Proofs created by the printer for approval by the publisher before going to press are called final proofs. At this stage in production, all mistakes are supposed to have been corrected and the pages are set up in imposition for folding and cutting on the press. To correct a mistake at this stage entails an extra cost per page, so authors are discouraged from making many changes to final proofs, while last-minute corrections by the in-house publishing staff may be accepted.

In the final proof stage, page layouts are examined closely. Additionally, because final page proofs contain the final pagination, if an index was not compiled at an earlier stage in production, this pagination facilitates compiling a book's index and correcting its table of contents.
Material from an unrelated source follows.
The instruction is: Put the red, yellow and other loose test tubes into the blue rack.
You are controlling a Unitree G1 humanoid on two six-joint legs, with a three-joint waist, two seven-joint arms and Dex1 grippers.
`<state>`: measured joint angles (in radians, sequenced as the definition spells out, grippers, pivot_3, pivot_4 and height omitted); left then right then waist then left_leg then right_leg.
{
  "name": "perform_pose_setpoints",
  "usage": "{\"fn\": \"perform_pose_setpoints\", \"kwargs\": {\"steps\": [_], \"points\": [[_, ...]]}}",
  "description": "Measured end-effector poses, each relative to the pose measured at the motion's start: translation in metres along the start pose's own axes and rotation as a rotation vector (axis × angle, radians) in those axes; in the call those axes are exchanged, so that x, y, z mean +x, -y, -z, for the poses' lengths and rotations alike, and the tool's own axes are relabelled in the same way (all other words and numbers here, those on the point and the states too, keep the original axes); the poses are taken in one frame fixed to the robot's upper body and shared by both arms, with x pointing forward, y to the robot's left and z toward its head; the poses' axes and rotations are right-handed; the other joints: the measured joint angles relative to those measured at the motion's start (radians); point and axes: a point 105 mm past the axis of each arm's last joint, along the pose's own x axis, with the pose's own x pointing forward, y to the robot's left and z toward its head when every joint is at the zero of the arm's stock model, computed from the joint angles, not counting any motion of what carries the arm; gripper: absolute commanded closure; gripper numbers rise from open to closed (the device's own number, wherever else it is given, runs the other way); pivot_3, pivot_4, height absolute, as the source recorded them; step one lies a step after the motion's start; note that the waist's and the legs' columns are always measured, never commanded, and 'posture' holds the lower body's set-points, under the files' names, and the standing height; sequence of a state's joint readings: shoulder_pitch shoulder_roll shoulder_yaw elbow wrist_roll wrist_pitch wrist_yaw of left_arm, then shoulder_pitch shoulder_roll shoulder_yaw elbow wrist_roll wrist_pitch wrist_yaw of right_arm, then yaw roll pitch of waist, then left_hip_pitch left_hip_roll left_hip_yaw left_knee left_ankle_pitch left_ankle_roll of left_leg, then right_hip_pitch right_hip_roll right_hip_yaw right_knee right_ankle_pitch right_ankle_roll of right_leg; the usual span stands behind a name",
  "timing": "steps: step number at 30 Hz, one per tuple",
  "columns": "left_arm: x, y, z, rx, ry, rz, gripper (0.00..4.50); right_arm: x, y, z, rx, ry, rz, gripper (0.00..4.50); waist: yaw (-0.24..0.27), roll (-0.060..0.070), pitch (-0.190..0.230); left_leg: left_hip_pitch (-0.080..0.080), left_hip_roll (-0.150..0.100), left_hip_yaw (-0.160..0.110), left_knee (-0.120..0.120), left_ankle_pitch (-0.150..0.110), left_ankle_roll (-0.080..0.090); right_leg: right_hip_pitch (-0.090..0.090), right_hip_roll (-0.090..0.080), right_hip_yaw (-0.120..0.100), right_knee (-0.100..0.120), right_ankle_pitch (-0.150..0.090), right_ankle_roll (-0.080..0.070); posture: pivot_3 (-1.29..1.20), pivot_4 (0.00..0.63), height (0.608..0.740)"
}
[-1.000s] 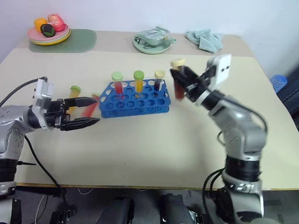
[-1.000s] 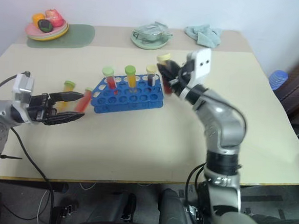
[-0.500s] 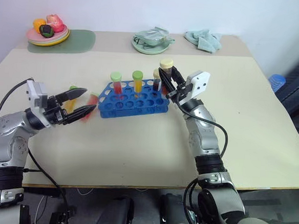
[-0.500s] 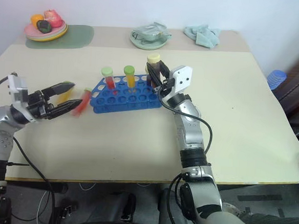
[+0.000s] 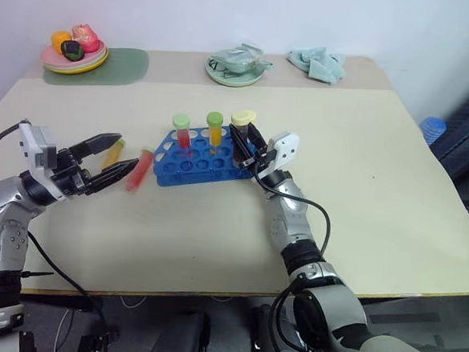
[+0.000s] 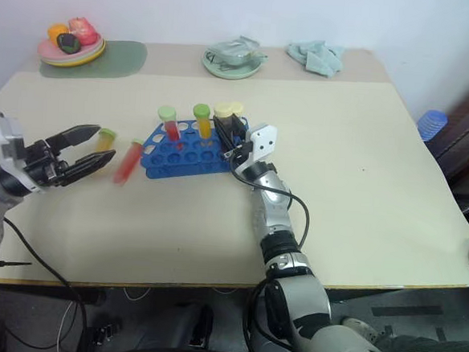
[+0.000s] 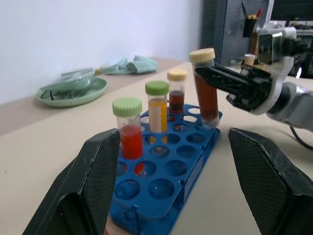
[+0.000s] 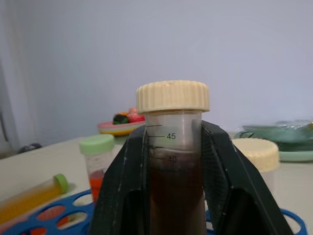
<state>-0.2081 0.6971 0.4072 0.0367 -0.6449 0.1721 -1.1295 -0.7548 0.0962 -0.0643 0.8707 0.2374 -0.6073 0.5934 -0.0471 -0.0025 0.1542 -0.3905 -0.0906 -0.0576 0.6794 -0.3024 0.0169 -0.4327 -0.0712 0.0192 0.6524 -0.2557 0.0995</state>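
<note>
Ribbed-cap tube (image 8: 172, 147) in black gripper (image 8: 171, 191)

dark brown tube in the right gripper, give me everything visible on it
The dark brown tube is a clear plastic test tube with a ribbed cream screw cap and printed graduation marks, filled most of the way with dark brown liquid. It stands upright, clamped just below the cap between the two black fingers of the right gripper. Its lower end sits at the right end of the blue rack, next to another cream-capped tube; whether it is fully seated in a hole cannot be told.
</note>
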Motion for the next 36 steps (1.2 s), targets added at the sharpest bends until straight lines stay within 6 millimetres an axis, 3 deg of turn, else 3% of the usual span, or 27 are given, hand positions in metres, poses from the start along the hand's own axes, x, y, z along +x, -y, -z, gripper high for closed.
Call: {"fn": "perform_pose_setpoints", "kwargs": {"steps": [14,36], "points": [[0.000,0.001,0.002,-0.015,-0.009,0.002,0.92,-0.003,0.025,0.000,0.035,0.020,0.096,3.71,0.001,0.000,0.000,0.004,0.000,-0.001,0.000,0.000,0.000,0.004,0.000,0.000,-0.001,0.000,0.000,0.00,0.150,0.740],[0.000,0.001,0.002,-0.017,-0.009,0.004,0.92,-0.017,0.025,0.007,0.057,0.023,0.144,3.71,0.001,0.000,0.000,0.004,0.000,-0.001,-0.001,0.000,0.000,0.004,0.000,0.000,-0.001,0.000,0.000,0.00,0.150,0.740]]}}
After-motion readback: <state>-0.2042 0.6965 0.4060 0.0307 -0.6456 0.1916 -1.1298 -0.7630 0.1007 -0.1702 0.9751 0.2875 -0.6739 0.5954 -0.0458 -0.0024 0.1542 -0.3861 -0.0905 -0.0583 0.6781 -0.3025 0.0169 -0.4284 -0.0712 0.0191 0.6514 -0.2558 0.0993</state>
== Advance reading copies ==
Historically, some publishers have used paper galley proofs as advance copies or advance reading copies (ARCs) or as pre-publication publicity proofs. These are provided to reviewers, magazines, and libraries in advance of final publication. These galleys are not sent out for correction, but to ensure timely reviews of newly published works. The list of recipients designated by the publisher limits the number of copies to only what is required, making advance copies a form of print-on-demand (POD) publication.

Pre-publication publicity proofs are normally gathered and bound in paper, but in the case of books with four-color printed illustrations, publicity proofs may be lacking illustrations or have them in black and white only. They may be marked or stamped on the cover "uncorrected proof", but the recipient is not expected to proofread them, merely to overlook any minor errors of typesetting.

Galley proofs in electronic form are rarely used as advance reading copies due to the possibility of a recipient editing the proof and issuing it as their own. However, trusted colleagues are occasionally offered electronic advance reading copies, especially if the publisher wishes to quickly typeset a page or two of "advance praise" notices within the book itself.